- _YOUR OBJECTIVE_: Up to and including the line that holds "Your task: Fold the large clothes", copy every line of the records below exactly, starting at the first; leave pictures out.

── DATA FOR THIS TASK

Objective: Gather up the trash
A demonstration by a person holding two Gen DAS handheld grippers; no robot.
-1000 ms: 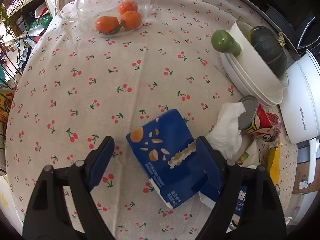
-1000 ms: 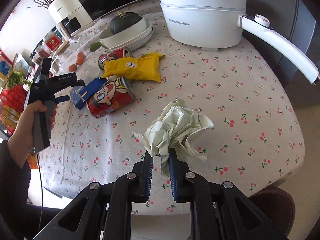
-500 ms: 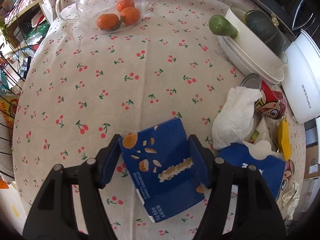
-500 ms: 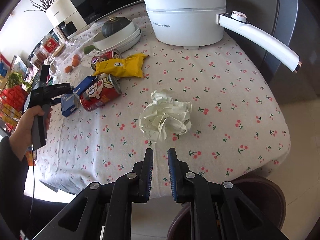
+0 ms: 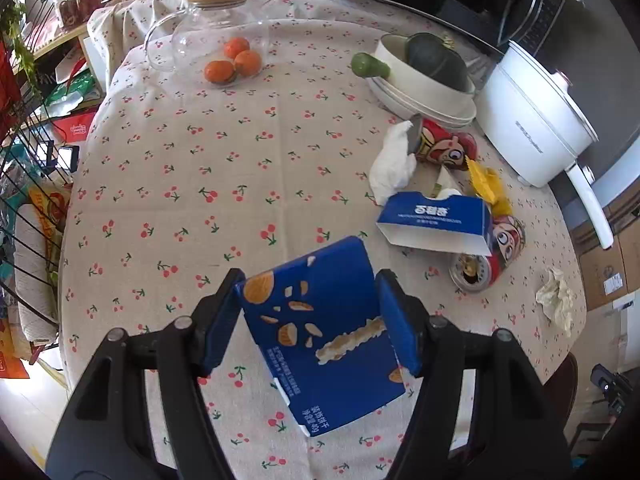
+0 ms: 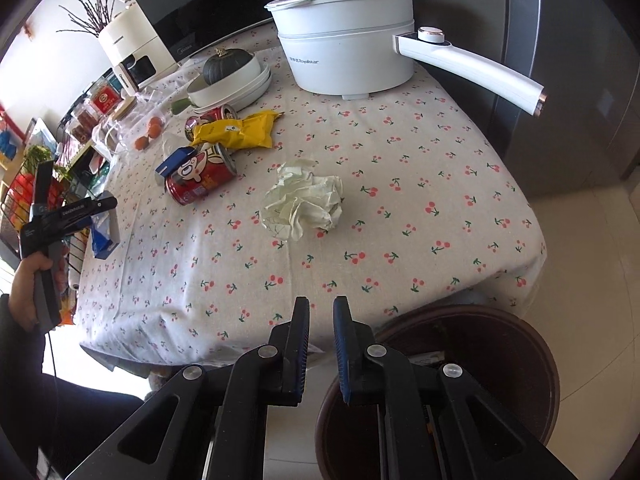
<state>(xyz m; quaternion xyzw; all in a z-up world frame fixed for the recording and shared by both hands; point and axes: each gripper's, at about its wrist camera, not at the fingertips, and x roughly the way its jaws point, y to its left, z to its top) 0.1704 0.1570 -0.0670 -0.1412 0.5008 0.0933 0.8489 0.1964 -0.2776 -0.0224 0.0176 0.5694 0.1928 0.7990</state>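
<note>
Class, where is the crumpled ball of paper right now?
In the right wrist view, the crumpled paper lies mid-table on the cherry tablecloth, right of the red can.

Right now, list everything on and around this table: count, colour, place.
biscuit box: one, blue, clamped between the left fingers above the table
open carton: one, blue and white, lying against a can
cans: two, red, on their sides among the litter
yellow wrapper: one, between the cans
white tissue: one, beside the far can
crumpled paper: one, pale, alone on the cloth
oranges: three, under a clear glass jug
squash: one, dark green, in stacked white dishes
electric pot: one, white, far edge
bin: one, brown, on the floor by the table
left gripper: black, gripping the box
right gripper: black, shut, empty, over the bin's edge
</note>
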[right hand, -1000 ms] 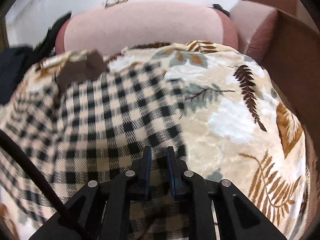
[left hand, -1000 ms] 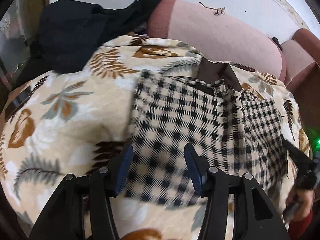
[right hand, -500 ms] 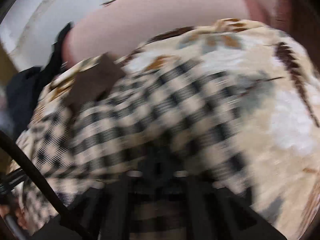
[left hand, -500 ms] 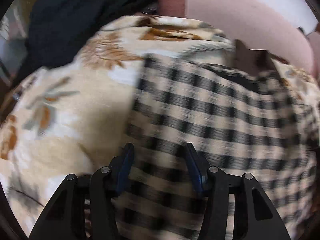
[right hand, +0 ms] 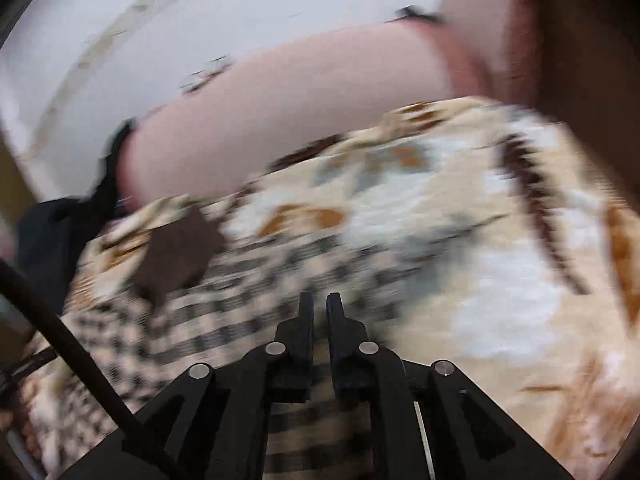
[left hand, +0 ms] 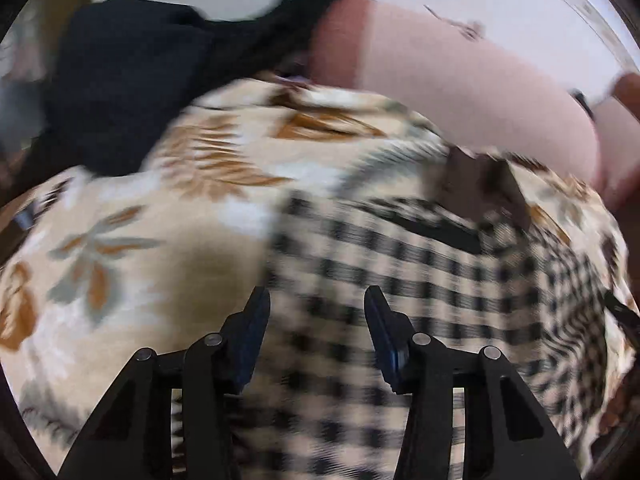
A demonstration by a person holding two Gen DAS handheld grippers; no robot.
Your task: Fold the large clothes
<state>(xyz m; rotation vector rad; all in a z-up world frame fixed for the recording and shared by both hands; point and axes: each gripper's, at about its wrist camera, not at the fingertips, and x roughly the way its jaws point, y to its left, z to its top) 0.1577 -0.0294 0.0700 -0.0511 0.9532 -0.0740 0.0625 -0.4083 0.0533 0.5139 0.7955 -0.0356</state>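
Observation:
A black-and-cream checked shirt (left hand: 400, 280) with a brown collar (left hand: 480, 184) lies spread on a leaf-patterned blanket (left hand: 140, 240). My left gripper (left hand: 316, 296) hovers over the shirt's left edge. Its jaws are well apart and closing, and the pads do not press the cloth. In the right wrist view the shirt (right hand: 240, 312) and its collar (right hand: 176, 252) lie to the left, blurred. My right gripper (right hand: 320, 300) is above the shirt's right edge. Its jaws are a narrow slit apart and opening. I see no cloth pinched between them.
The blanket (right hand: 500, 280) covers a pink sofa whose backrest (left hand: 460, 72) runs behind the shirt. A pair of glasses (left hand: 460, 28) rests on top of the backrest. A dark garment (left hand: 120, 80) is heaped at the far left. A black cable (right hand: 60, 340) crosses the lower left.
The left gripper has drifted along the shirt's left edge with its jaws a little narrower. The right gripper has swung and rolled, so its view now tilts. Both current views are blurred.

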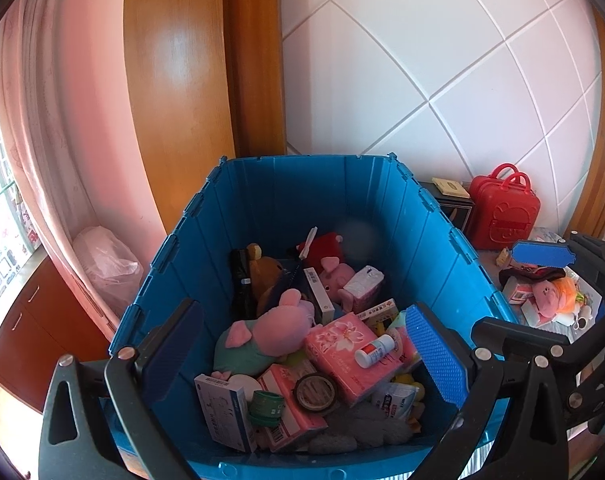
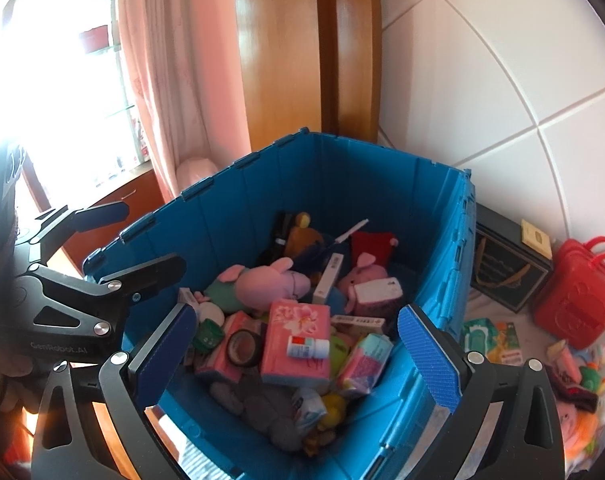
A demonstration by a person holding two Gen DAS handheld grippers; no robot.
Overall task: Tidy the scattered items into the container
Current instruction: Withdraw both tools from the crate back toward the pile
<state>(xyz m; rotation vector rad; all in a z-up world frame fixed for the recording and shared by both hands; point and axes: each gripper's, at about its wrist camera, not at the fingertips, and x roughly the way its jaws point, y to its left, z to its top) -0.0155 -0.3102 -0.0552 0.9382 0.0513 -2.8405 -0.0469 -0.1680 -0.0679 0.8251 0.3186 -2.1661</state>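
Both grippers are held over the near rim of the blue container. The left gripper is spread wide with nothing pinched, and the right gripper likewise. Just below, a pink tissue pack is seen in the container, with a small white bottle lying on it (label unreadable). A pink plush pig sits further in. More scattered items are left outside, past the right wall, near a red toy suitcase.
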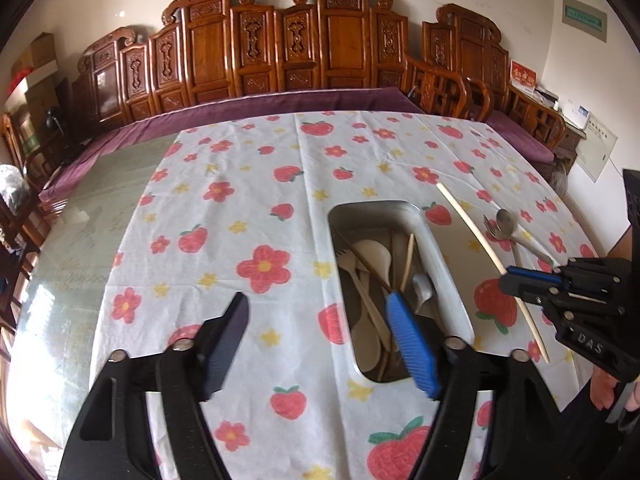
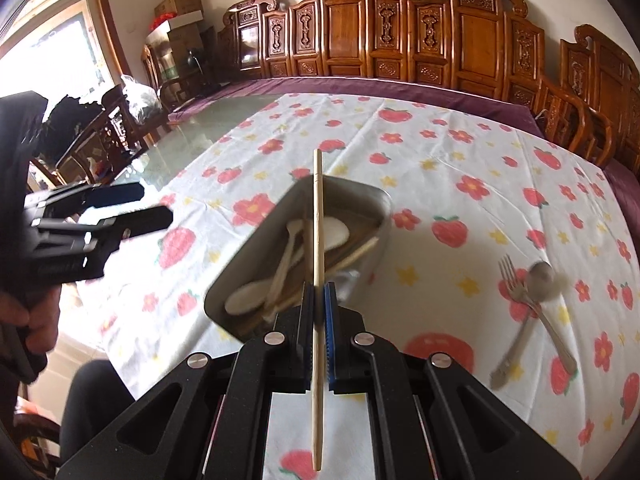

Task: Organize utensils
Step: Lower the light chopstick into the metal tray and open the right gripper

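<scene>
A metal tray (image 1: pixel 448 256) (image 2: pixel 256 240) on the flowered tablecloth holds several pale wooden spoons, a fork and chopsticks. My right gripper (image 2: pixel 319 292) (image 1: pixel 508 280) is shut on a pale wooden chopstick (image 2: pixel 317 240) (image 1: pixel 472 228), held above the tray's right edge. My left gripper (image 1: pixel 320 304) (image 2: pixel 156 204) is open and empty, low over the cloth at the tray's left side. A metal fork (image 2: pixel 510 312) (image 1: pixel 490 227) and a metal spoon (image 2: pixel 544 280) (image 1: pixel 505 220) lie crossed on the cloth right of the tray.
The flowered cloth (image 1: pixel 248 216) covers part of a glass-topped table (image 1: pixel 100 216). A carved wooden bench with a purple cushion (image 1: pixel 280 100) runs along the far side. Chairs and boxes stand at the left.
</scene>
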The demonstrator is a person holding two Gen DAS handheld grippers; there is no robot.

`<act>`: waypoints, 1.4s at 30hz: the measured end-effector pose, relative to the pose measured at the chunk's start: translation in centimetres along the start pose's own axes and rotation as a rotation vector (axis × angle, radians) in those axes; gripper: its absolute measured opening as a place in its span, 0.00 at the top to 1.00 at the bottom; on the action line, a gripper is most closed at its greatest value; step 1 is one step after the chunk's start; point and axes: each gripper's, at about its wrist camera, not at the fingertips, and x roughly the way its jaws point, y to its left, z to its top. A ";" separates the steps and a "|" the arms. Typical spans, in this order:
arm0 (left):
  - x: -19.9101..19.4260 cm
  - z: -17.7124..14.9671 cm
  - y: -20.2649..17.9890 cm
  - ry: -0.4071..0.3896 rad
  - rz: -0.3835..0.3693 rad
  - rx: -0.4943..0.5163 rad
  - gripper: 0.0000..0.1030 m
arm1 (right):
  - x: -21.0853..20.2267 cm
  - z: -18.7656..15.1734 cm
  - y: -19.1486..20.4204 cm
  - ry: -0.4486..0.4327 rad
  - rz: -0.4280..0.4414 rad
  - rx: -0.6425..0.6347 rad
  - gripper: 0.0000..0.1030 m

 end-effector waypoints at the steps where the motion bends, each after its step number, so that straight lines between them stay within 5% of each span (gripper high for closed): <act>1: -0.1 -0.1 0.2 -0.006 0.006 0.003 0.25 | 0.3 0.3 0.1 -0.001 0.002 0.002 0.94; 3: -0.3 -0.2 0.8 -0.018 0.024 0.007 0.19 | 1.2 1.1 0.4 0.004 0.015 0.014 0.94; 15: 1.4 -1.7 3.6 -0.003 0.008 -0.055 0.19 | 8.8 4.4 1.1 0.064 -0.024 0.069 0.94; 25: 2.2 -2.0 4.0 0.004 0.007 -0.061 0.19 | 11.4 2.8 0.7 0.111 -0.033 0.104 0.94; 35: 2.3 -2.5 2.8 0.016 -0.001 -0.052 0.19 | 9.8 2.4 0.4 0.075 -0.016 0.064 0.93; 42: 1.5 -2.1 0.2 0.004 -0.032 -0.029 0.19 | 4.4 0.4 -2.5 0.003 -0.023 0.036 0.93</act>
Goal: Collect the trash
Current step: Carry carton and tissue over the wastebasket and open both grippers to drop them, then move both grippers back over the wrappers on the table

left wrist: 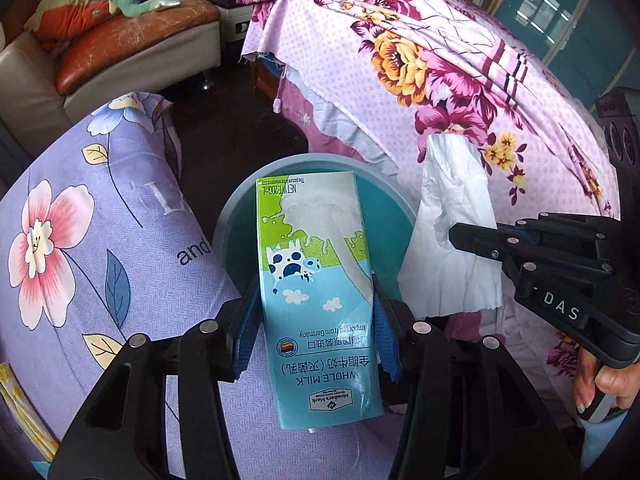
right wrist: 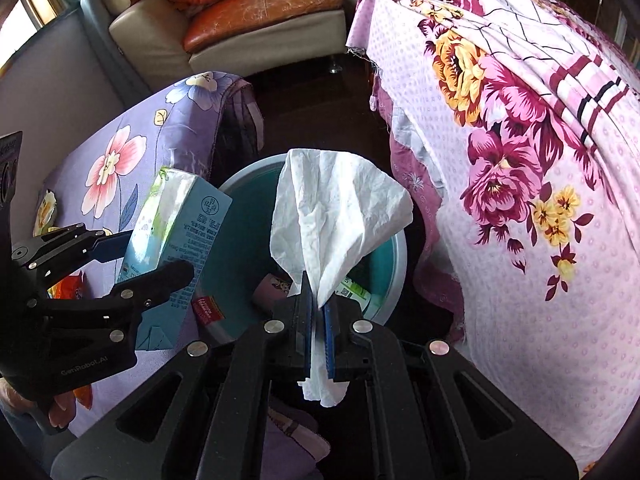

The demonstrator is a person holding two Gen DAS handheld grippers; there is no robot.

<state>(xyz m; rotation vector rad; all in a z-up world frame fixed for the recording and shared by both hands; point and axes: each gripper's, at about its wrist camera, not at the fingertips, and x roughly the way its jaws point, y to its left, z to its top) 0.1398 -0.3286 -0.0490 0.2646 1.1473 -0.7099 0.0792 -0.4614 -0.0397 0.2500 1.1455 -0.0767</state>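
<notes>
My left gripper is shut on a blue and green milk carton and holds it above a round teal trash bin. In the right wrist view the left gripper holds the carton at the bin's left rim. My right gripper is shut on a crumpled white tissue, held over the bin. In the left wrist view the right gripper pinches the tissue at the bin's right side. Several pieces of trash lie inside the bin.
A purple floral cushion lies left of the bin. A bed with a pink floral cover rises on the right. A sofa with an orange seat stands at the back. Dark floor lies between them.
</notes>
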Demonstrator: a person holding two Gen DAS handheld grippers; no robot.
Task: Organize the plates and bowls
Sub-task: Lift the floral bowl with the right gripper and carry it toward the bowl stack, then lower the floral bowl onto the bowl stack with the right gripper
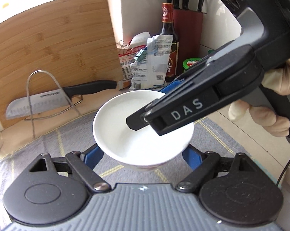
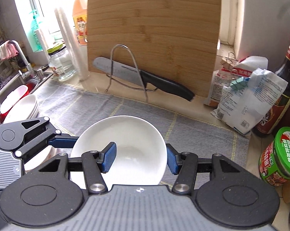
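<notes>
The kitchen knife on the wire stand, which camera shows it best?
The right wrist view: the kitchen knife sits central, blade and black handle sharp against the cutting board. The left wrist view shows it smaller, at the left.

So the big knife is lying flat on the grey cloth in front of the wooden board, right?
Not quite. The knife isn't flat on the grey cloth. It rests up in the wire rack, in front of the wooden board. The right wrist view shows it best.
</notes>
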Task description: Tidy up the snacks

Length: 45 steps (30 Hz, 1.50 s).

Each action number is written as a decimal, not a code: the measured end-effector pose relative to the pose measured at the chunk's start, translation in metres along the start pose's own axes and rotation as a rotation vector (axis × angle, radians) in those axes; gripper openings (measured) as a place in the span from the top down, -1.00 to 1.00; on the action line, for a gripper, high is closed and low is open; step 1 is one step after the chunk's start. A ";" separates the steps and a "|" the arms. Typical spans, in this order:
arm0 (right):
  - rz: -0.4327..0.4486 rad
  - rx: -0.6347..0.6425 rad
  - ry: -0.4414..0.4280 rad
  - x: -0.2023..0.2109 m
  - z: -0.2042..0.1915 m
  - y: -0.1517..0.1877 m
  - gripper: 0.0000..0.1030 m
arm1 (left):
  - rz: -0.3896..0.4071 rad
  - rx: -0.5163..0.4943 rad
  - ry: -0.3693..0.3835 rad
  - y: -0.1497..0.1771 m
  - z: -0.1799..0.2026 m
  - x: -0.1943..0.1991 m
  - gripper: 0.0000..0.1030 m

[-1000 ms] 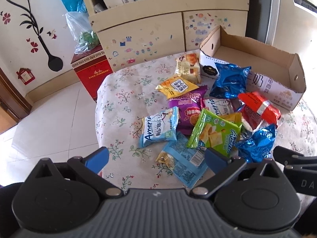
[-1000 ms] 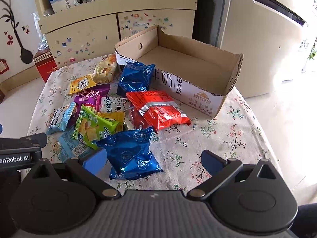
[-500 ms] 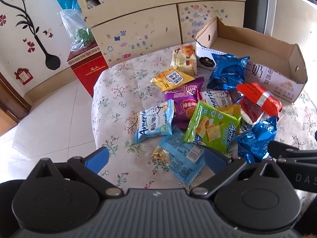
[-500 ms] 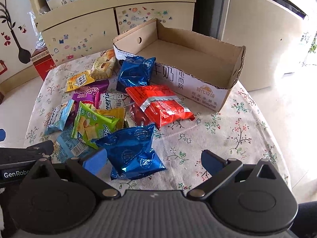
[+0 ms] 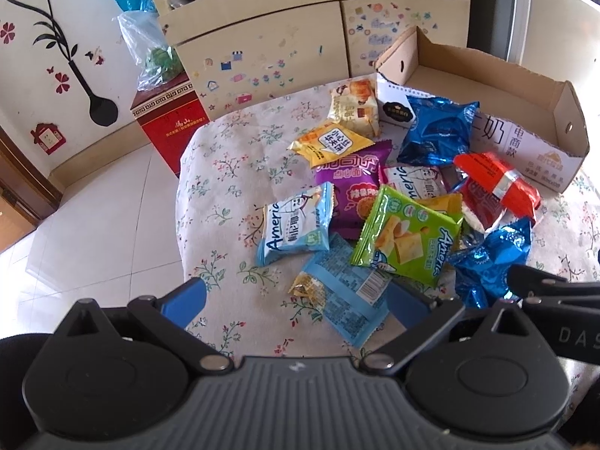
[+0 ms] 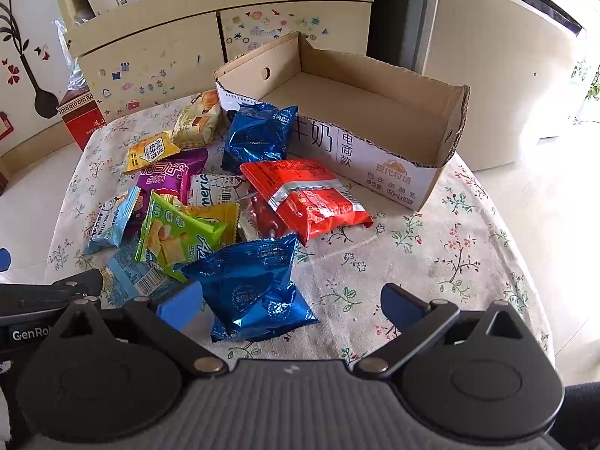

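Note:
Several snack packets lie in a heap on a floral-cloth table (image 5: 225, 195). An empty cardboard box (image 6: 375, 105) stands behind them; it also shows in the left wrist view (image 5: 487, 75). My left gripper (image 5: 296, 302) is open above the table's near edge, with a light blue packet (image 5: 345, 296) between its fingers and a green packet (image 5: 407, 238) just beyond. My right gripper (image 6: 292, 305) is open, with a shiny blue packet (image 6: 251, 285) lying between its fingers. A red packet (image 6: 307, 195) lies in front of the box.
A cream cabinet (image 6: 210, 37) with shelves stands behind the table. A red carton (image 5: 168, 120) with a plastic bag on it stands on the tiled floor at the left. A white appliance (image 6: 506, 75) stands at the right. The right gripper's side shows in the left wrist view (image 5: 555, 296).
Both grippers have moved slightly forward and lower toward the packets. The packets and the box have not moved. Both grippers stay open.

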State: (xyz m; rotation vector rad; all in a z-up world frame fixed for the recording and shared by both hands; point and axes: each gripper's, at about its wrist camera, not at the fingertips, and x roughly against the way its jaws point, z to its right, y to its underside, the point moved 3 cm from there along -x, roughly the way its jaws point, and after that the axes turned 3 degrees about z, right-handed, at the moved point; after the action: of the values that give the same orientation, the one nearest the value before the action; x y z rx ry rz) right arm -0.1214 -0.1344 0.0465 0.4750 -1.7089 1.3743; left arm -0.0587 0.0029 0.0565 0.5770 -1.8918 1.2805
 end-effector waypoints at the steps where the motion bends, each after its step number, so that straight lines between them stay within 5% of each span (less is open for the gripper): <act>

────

- _RESPONSE TO THE EXERCISE_:
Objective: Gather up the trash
A demonstration by a person holding two Gen DAS handheld grippers; no robot.
-1000 ms: 
-1000 ms: 
-500 ms: 
-500 ms: 
+0 ms: 
+0 ms: 
<state>(xyz m; quaternion xyzw; all in a z-up world frame fixed for the recording and shared by both hands; point and axes: each gripper's, at about its wrist camera, not at the fingertips, and x roughly the way its jaws point, y to its left, z to its top) 0.1704 0.1570 -0.0670 -0.1412 0.5008 0.0933 0.8489 0.1964 -0.2776 -0.0224 0.0176 0.5694 0.1928 0.7990</state>
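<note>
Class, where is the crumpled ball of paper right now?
In the right wrist view, the crumpled paper lies mid-table on the cherry tablecloth, right of the red can.

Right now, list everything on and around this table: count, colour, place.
biscuit box: one, blue, clamped between the left fingers above the table
open carton: one, blue and white, lying against a can
cans: two, red, on their sides among the litter
yellow wrapper: one, between the cans
white tissue: one, beside the far can
crumpled paper: one, pale, alone on the cloth
oranges: three, under a clear glass jug
squash: one, dark green, in stacked white dishes
electric pot: one, white, far edge
bin: one, brown, on the floor by the table
left gripper: black, gripping the box
right gripper: black, shut, empty, over the bin's edge
</note>
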[right hand, -1000 ms] 
[left hand, -1000 ms] 
[right hand, -500 ms] 
[left hand, -500 ms] 
[right hand, +0 ms] 
[left hand, +0 ms] 
A demonstration by a person holding two Gen DAS handheld grippers; no robot.
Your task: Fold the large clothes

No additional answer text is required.